Dentro do Brasil, a retenção do passaporte de Bolsonaro também levanta questões sobre as limitações de sua atuação política e internacional. Durante os eventos de posse de Trump, Bolsonaro participou por meio de chamadas de vídeo, mas afirmou que sua ausência foi profundamente sentida. Ele lamentou não ter acompanhado a esposa na viagem e sugeriu que, caso estivesse presente, a repercussão seria menor. Aliados do ex-presidente defendem que ele solicite uma nova autorização para viajar aos Estados Unidos em fevereiro de 2025, embora o cenário permaneça incerto.

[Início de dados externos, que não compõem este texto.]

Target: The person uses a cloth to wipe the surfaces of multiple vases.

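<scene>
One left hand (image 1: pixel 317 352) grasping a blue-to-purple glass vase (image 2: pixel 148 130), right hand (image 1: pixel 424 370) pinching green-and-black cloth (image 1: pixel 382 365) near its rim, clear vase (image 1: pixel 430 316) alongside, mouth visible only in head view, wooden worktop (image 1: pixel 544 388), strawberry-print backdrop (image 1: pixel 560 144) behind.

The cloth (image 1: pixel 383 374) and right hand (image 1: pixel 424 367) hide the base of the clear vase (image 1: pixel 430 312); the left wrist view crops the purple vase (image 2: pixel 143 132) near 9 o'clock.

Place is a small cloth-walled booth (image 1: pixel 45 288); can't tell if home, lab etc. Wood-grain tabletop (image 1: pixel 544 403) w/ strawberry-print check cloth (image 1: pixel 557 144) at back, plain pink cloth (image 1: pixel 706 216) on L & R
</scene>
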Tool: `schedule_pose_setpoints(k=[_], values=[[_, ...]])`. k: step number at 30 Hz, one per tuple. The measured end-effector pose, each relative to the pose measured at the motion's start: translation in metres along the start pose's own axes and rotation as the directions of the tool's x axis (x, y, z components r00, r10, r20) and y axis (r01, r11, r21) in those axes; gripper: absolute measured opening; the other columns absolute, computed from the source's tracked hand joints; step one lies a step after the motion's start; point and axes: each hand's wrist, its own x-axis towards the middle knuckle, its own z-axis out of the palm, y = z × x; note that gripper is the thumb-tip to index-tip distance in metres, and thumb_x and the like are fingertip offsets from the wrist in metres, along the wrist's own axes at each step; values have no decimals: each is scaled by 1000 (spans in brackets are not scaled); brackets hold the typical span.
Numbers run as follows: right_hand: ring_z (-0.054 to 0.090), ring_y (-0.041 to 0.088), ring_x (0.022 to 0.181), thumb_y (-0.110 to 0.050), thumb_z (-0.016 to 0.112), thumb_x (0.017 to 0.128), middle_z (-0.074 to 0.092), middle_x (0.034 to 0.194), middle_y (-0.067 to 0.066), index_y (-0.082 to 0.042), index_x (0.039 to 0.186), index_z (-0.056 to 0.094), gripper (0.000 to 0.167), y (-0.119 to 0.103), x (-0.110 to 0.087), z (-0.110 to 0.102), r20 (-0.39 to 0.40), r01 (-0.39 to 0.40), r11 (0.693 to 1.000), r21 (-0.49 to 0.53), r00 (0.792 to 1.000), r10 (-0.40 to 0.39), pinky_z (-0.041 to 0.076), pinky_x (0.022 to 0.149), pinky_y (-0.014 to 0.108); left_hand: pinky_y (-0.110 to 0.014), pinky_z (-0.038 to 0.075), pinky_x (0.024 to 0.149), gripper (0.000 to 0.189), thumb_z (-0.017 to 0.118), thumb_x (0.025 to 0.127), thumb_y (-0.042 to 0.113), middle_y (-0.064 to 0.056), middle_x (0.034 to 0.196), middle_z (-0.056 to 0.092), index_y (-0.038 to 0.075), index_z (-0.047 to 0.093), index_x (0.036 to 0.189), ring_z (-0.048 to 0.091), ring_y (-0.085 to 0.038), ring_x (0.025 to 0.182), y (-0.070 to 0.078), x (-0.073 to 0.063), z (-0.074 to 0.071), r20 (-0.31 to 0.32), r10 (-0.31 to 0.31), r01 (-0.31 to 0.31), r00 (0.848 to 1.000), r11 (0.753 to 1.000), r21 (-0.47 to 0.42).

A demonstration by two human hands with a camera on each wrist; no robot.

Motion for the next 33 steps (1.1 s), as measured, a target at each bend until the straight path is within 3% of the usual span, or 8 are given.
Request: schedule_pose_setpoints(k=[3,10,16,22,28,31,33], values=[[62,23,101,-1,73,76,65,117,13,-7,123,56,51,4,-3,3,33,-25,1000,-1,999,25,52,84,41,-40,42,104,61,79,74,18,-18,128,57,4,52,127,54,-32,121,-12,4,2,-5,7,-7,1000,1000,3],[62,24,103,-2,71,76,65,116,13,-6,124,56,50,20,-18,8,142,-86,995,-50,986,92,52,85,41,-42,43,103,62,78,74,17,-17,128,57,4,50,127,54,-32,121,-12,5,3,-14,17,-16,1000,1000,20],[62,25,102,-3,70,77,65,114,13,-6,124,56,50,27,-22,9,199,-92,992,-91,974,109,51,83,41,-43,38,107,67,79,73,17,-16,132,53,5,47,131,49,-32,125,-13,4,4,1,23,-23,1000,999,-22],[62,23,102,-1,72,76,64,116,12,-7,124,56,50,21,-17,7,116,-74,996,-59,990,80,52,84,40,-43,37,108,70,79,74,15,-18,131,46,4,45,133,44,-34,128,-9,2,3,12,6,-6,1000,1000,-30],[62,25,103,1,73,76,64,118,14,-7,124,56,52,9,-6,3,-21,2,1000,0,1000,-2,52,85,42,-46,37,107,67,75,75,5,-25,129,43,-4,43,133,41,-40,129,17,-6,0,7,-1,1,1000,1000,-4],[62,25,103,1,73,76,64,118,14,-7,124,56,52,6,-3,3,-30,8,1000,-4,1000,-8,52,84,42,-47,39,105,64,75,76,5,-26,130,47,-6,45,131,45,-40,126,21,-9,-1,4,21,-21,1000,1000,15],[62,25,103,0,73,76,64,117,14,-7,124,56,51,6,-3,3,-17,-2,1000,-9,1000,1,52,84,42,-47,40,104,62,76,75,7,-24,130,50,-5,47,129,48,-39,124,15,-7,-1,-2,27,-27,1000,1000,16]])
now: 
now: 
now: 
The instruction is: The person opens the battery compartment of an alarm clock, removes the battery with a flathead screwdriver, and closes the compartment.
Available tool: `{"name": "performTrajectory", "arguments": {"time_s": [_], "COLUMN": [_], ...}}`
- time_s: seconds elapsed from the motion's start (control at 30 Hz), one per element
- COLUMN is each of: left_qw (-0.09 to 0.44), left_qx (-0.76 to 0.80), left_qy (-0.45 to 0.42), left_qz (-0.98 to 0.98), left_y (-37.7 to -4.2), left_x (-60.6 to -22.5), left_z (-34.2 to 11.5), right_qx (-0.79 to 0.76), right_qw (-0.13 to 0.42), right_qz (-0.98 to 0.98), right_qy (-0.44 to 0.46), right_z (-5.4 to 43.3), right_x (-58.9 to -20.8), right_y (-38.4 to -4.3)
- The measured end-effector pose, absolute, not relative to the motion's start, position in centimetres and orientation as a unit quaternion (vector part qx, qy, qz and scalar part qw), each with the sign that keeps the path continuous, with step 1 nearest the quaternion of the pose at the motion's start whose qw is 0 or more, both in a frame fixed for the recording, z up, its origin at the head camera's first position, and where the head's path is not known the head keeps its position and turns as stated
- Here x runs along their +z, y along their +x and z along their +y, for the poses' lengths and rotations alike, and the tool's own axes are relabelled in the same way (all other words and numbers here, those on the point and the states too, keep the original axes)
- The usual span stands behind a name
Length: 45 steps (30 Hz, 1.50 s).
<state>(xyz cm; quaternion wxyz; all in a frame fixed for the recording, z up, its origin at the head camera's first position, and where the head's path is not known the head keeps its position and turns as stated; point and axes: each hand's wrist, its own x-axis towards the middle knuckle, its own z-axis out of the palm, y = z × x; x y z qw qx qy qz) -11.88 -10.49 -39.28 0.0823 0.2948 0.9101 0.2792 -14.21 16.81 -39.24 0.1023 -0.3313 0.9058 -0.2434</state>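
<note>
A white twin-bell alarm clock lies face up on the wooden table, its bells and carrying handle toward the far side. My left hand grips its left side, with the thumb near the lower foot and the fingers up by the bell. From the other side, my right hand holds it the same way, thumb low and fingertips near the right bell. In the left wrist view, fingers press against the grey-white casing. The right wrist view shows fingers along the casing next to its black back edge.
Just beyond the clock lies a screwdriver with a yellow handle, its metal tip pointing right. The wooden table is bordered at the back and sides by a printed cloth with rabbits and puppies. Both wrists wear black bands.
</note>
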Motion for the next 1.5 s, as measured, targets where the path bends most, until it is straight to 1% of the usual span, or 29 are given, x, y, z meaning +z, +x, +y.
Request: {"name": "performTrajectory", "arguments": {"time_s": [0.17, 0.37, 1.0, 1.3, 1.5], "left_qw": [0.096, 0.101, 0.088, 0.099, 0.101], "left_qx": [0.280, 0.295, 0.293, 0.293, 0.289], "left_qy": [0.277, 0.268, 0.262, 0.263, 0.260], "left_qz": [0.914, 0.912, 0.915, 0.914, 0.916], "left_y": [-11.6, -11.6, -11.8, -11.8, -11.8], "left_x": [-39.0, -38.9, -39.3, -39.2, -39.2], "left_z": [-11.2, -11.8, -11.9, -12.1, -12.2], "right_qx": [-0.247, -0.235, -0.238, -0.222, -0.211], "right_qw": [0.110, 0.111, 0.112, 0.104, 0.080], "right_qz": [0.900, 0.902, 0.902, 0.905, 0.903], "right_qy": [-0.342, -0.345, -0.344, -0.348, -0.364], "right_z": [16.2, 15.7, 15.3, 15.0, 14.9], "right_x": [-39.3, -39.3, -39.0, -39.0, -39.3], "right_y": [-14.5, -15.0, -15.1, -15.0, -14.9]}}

Enquanto isso, Bolsonaro mantém uma postura de enfrentamento em relação ao STF. Em declarações recentes, ele reafirmou que não pretende deixar o Brasil e que está preparado para enfrentar qualquer consequência judicial. “Eu vou para a cadeia, eu não vou fugir do Brasil. Eu poderia ter ficado nos Estados Unidos quando fui para a posse do Milei, mas escolhi voltar, mesmo sabendo dos riscos que corro”, disse Bolsonaro, destacando sua intenção de permanecer no país e lutar por sua liberdade.
A polêmica em torno das declarações de Milei e das restrições impostas a Bolsonaro evidencia a complexidade do atual cenário político brasileiro. A polarização não apenas afeta as relações internas, mas também gera reflexos no cenário internacional, onde lideranças como Trump e Milei desempenham papéis significativos. Para muitos analistas, a situação é um exemplo claro de como questões jurídicas e políticas podem ter desdobramentos globais, especialmente em um mundo cada vez mais interconectado.
Com o Brasil dividido, o futuro de Bolsonaro e sua influência no cenário político seguem como incógnitas. Sua base de apoiadores continua fiel, enquanto seus críticos buscam consolidar o papel do Judiciário como guardião da democracia. À medida que novas decisões judiciais são tomadas e a pressão internacional aumenta, o Brasil enfrenta um momento crucial para definir os rumos de sua democracia e de suas relações globais. As próximas semanas prometem ser decisivas, tanto para Bolsonaro quanto para o país como um todo, em um cenário onde política, justiça e diplomacia se entrelaçam de maneira inédita.